Entre les nombreuses polémiques sur la base de propos déformés ou mis hors contexte, on peut citer la question des frontières où Roussel disait qu’elles n’étaient pas ouvertes pour les humains mais grandes ouvertes pour la finance. Il évoquait bien le fait qu’il fallait protéger nos frontières du libre-échange qui détruit nos emplois et notre industrie. Les militants LFI comme certains élus ont détourné les propos du communiste en lui faisant dire qu’il était opposé à l’immigration.

Le débat sur la “gauche du travail” ou celle “des allocs”, lancé par le secrétaire national du PCF à la Fête de l’Humanité 2022 a aussi beaucoup fait jaser. Le débat initial portait sur le projet de société dont la gauche doit se doter : soit elle fait le choix d’une solution de substitution aux salaires, pourvue par l’État et accompagnant un chômage sans issue, soit elle opte pour des salaires dignes, avec un travail émancipateur, et l’éradication du chômage.

Le débat a malheureusement été transformé par les insoumis et par une partie des militants de gauche.
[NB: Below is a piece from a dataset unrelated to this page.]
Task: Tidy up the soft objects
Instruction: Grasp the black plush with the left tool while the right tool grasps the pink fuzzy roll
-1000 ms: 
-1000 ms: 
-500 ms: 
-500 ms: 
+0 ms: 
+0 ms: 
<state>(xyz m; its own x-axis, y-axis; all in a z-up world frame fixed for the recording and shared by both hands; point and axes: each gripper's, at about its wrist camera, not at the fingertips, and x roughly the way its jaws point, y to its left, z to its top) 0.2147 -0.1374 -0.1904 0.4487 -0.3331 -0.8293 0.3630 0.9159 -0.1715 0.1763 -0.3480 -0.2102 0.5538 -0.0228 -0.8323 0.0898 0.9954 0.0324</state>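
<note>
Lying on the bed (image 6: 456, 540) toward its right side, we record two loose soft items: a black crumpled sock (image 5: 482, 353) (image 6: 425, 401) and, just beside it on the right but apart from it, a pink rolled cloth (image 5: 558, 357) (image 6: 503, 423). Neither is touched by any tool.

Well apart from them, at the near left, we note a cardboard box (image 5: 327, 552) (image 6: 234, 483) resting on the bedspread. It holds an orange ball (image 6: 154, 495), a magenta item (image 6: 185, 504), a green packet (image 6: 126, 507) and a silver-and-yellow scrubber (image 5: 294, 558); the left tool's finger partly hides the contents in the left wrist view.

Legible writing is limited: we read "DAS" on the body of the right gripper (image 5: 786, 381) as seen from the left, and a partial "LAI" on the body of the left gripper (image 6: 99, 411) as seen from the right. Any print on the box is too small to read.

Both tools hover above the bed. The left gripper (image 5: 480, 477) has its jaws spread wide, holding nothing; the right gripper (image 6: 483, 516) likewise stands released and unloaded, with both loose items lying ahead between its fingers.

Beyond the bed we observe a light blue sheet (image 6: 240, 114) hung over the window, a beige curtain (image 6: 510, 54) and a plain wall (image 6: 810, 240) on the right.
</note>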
Ces derniers l’ont fait passer pour une bataille “pour ou contre les chômeurs”, proclamant à ce titre que Roussel insultait les chômeurs, voire même était raciste en raison de ces positions.

Depuis l’édition 2023 de la Fête de l’Humanité, les tensions se sont accélérées. On s’en souvient, Fabien Roussel a été comparé à un collabo de la première heure par Sophia Chikirou et, sans surprise, ses propos ont été validés par Mélenchon. Bien heureusement, ces agissements ont été condamnés par une grande partie de la gauche mais aussi par des élus insoumis.

Juste après cette polémique, le 7 octobre, l’assaut du Hamas contre des civils israéliens a bousculé le débat et accéléré la rupture. Les insoumis se sont en effet échinés à ne pas qualifier l’organisation islamiste palestinienne de “terroriste”, quand il tombait sous le bon sens de le faire. L’enjeu portait essentiellement sur la légitimité du Hamas à incarner un mouvement résistant libérateur face à Israël, ce qu’il n’est certainement pas.

Bien d’autres désaccords idéologiques et de méthode existent encore, sans être pour autant abordés dans l’espace médiatique. La question des nationalisations contre les socialisations, celle du rôle de la gauche entre les élections, des analyses de la société capitaliste, en sont quelques exemples.

Une stratégie gagnante pour les communistes

Pour toutes ces raisons, les communistes ont décidé progressivement depuis leur congrès, jusqu’à ce dernier CN, de s’éloigner de plus en plus de la NUPES. L’ascension de Fabien Roussel comme personnalité préférée à gauche, dépassant Mélenchon dans tous les sondages, montre que la stratégie des communistes entérinée en 2018 fonctionne bel et bien.